Dickie gets a bad rap. Sure he murdered two kids (what monarch hasn’t) and maneuvered a whole host of folk into getting their heads chopped off, but in the two years of his rule he opened collages, protected the poor, balanced the budget, and was as fair and decent a family man as you could get for the late medieval period. And yet it is as villain and tyrant, lecher and bully that Richard The Third is best remembered and indeed best loved. Boise’s protean Shakespeare Company, taking to the baseboards and some mardi gras beads, give us a fun ride into the tale checkers master of Shakespearian politics.
Our Richard, Chris Canfield, limps his way into our hearts. His connection to the audience, faced paced and exuberant, puts one in mind of an astrophysicist of evil on an Apollo 13 type film: can we do this, maybe we can do this, yes we can do this! Against other characters, like Lady Anne ( steely-eyed Emily Broglia), Queen Elizabeth (Jeni Montzka, who doubles as her nebbish honor the Mayor of London) and the crabbed but knife sharp Margaret (Julia Bennet) his manner cools his tone crips and killing iron creeps into his words.
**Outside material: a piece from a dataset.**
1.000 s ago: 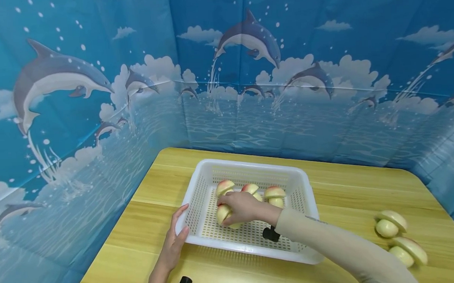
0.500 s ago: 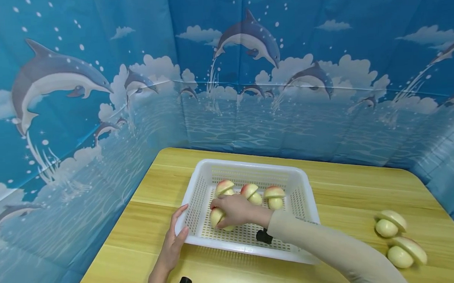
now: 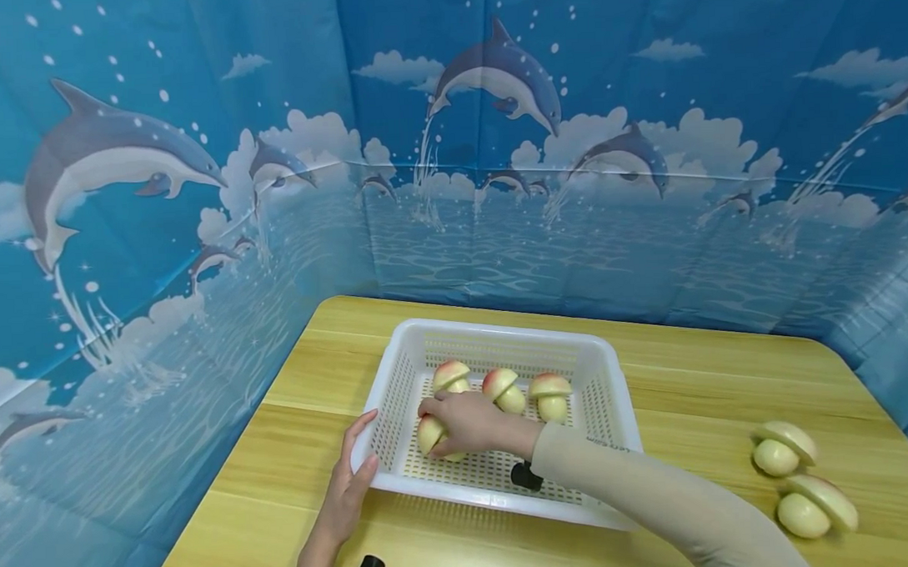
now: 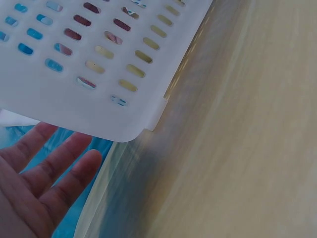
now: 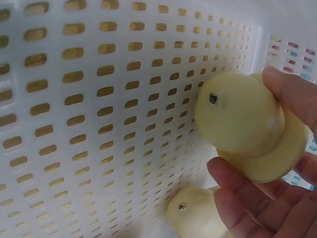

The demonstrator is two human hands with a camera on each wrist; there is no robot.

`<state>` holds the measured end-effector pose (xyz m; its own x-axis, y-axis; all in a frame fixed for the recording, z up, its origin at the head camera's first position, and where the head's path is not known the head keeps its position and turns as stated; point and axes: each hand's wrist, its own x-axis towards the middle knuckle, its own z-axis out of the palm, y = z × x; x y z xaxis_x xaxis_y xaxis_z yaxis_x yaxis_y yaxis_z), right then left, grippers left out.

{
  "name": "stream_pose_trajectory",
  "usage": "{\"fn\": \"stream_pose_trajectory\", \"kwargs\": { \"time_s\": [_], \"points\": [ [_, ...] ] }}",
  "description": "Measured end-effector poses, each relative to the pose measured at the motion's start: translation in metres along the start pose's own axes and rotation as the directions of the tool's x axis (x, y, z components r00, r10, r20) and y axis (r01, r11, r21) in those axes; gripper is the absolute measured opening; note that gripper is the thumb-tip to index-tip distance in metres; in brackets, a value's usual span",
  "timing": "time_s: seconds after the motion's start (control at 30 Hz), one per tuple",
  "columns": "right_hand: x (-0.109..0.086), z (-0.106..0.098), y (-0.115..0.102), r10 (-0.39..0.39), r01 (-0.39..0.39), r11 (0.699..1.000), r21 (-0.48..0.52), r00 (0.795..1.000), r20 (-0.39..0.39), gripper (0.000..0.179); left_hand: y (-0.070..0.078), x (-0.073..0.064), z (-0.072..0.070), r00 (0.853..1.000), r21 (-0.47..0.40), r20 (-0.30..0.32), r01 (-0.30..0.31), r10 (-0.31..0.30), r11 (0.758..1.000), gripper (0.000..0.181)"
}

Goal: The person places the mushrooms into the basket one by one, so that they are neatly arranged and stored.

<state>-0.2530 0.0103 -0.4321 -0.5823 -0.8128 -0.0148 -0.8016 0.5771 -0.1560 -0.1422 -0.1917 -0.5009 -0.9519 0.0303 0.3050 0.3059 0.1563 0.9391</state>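
Observation:
A white perforated plastic basket [image 3: 499, 501] stands on the wooden table. My left hand [image 3: 347, 487] touches its left front corner, thumb and index finger at the rim; in the left wrist view, fingers [image 4: 69, 191] extend straight beside the basket's edge. Inside, at the front left, my right hand [image 3: 470, 421] grips a pale yellow mushroom-shaped piece [image 3: 430, 434] with a reddish cap. The right wrist view shows thumb and fingers around this piece [image 5: 240, 114], its rounded stem end marked by a dark spot. Three similar pieces, the middle one [image 3: 504, 390] among them, stand behind the hand.
On the table [image 3: 699, 408] right of the basket lie two more mushroom-shaped pieces, a rear one [image 3: 783, 449] and a front one [image 3: 816, 506]. A blue dolphin-print curtain [image 3: 497, 232] encloses the back and sides. My right sleeve [image 3: 649, 485] crosses the basket's right front corner.
My right hand has moved left and slightly toward the front of the basket with the held piece, uncovering more of the middle piece behind. My left hand and the basket stay put.

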Motion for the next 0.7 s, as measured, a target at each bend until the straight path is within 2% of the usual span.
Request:
{"fn": "stream_pose_trajectory", "kwargs": {
  "time_s": [0.7],
  "points": [
    [-0.0016, 0.0006, -0.0019, 0.008, -0.009, 1.000, -0.028, 1.000, -0.023, 0.058, 0.0018, -0.0006, -0.0006, 1.000, -0.011, 0.006, -0.011, 0.011, 1.000, 0.052]
  ]
}}
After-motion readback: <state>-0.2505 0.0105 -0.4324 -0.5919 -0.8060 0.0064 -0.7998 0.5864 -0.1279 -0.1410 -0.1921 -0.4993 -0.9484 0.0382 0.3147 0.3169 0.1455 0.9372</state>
The duels, of words and blades, are well rendered, feinting from side to side without giving away their end, the leverage and alliances sprightly presented, and we get the rare gift of a decent Earl of Richmond (Dakotah Brown) so political a character that the bard gave him a love of G-d and country and ditched him without any other defining features to fight across Bosworth field.